Friday, March 10, 2017

The Search for Community: Bend, Everett, Whidbey Island

Life in Vardo for Two on the Ledge in Tahuya was our first experience with the give-and-take of relationship with people who were sharing their land and their lifestyle with us. Shared living of any variation takes time and commitment. We were asking old friends, who knew me back in the day when I was not EI environmentally ill to change their habits and practices using chemicals, products and fragrances of a contemporary family. We were new at this and had so much to learn. Our friends made concessions and modifications to their lives: sharing their bathrooms, changing some of their household products to fragrance free, and allowing us to camp on their land.

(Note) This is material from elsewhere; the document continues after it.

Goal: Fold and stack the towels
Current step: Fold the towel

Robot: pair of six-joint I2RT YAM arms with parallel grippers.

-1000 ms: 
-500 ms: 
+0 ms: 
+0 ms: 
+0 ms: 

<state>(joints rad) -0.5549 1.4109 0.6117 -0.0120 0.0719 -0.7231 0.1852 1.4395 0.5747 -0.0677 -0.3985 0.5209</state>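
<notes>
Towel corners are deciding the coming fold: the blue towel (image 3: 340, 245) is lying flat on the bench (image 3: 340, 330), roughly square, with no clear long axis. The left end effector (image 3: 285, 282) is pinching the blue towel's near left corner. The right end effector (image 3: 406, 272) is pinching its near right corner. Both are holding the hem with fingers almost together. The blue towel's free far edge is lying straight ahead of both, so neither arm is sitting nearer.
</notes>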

In exchange, Pete cleared the area were we parked, and helped with construction and fix-'ems on their home. I was raw with understanding how to deal with an adrenal-taxed, very stressed body, and the emotional ups and downs that come with the process. Learning to communicate my needs in ways that said what I meant, and meant what I said when it was true for me without totally alienating?  That continues to be the greatest gift MCS or EI has given me: no way to back away from what I must do, even or especially when I thought I couldn't do it. That challenge has been a long-time challenge, one that simply would no longer be swallowed or denied without putting up a huge fess. My thyroid gland was the first to ke kuhikuhi point out loudly "Nana keia!!" "Look here!!" There was a legacy of denial and swallowed voice to heal.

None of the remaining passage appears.